▸ **What is required**
Give back the lines below exactly, but do not include any pictures.

== Dataset section ==

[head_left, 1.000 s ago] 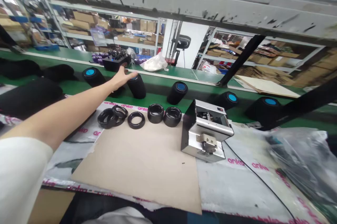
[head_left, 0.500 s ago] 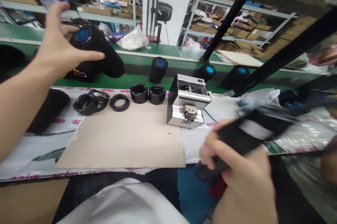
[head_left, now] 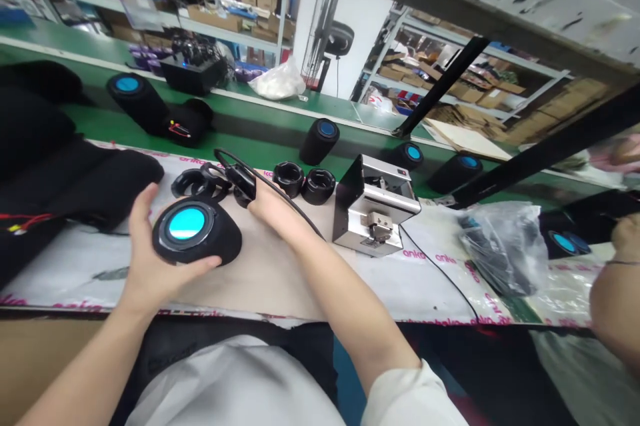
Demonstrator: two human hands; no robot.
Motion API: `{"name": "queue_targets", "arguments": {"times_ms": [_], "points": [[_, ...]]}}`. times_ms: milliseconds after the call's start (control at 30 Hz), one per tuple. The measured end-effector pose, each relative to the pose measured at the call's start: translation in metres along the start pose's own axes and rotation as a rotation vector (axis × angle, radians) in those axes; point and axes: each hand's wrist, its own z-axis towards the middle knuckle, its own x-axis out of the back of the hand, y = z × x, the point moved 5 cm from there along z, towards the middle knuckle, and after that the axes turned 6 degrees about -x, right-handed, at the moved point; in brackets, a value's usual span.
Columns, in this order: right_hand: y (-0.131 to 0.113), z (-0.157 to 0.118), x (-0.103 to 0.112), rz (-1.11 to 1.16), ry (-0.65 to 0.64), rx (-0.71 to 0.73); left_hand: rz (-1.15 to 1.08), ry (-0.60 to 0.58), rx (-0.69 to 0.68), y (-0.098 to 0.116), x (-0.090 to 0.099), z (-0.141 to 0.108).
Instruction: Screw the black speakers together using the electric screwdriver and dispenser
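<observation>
My left hand (head_left: 153, 259) is wrapped around a black fabric-covered speaker (head_left: 225, 234), its shiny blue end facing up toward me over the cardboard sheet (head_left: 260, 279). My right hand (head_left: 267, 203) grips a black corded tool (head_left: 243, 181), by its look an electric screwdriver; its tip is hidden. The tool's cable loops up and runs back over my right wrist. Several black plastic rings (head_left: 320, 186) lie along the far edge of the cardboard, some partly covered by the tool. The silver screw feeder (head_left: 375, 209) stands to the right of my right hand.
More black speakers (head_left: 320, 141) stand on the green conveyor (head_left: 260, 129) behind the bench. Dark speaker bodies (head_left: 100, 176) with loose wires lie at left. A bagged item (head_left: 505, 246) sits at right, near another person's arm (head_left: 615, 299). A black post (head_left: 440, 89) slants overhead.
My left hand has come down from the conveyor and now holds a speaker over the cardboard. My right hand has moved from the lower right to the rings, with a black tool in it.
</observation>
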Motion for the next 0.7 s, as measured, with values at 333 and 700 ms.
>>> {"name": "queue_targets", "arguments": {"times_ms": [333,700], "points": [[0.003,-0.061,0.054,0.187,0.102,0.033,-0.213,-0.19,0.188,-0.015,-0.005,0.002],[0.026,-0.165,0.102,0.346,0.186,0.179,-0.296,-0.211,0.104,0.041,-0.087,-0.015]]}}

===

▸ **Exercise answer**
[head_left, 1.000 s ago] 
[head_left, 0.500 s ago] 
[head_left, now] 
Demonstrator: two human hands; no robot.
Motion API: `{"name": "queue_targets", "arguments": {"times_ms": [_], "points": [[_, ...]]}}`. times_ms: milliseconds after the call's start (control at 30 Hz), one per tuple. The measured end-effector pose, each relative to the pose measured at the call's start: translation in metres along the start pose's own axes and rotation as a rotation vector (axis × angle, radians) in those axes; point and axes: each hand's wrist, its own z-axis towards the middle knuckle, its own x-axis out of the back of the hand, y = z × x, the point moved 5 cm from there along z, towards the middle knuckle, and after that the axes turned 6 degrees about -x, right-handed, at the moved point; in brackets, a value's usual span.
Columns, in this order: right_hand: y (-0.131 to 0.113), z (-0.157 to 0.118), x (-0.103 to 0.112), rz (-1.11 to 1.16), ry (-0.65 to 0.64), rx (-0.71 to 0.73); left_hand: rz (-1.15 to 1.08), ry (-0.60 to 0.58), rx (-0.69 to 0.68), y (-0.098 to 0.116), x (-0.090 to 0.099), z (-0.141 to 0.108).
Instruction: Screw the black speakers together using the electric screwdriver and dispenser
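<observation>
My left hand (head_left: 153, 259) is wrapped around a black fabric-covered speaker (head_left: 225, 234), its shiny blue end facing up toward me over the cardboard sheet (head_left: 260, 279). My right hand (head_left: 267, 203) grips a black corded tool (head_left: 243, 181), by its look an electric screwdriver; its tip is hidden. The tool's cable loops up and runs back over my right wrist. Several black plastic rings (head_left: 320, 186) lie along the far edge of the cardboard, some partly covered by the tool. The silver screw feeder (head_left: 375, 209) stands to the right of my right hand.
More black speakers (head_left: 320, 141) stand on the green conveyor (head_left: 260, 129) behind the bench. Dark speaker bodies (head_left: 100, 176) with loose wires lie at left. A bagged item (head_left: 505, 246) sits at right, near another person's arm (head_left: 615, 299). A black post (head_left: 440, 89) slants overhead.
My left hand has come down from the conveyor and now holds a speaker over the cardboard. My right hand has moved from the lower right to the rings, with a black tool in it.
</observation>
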Motion for the next 0.7 s, as measured, with values at 333 and 700 ms.
>>> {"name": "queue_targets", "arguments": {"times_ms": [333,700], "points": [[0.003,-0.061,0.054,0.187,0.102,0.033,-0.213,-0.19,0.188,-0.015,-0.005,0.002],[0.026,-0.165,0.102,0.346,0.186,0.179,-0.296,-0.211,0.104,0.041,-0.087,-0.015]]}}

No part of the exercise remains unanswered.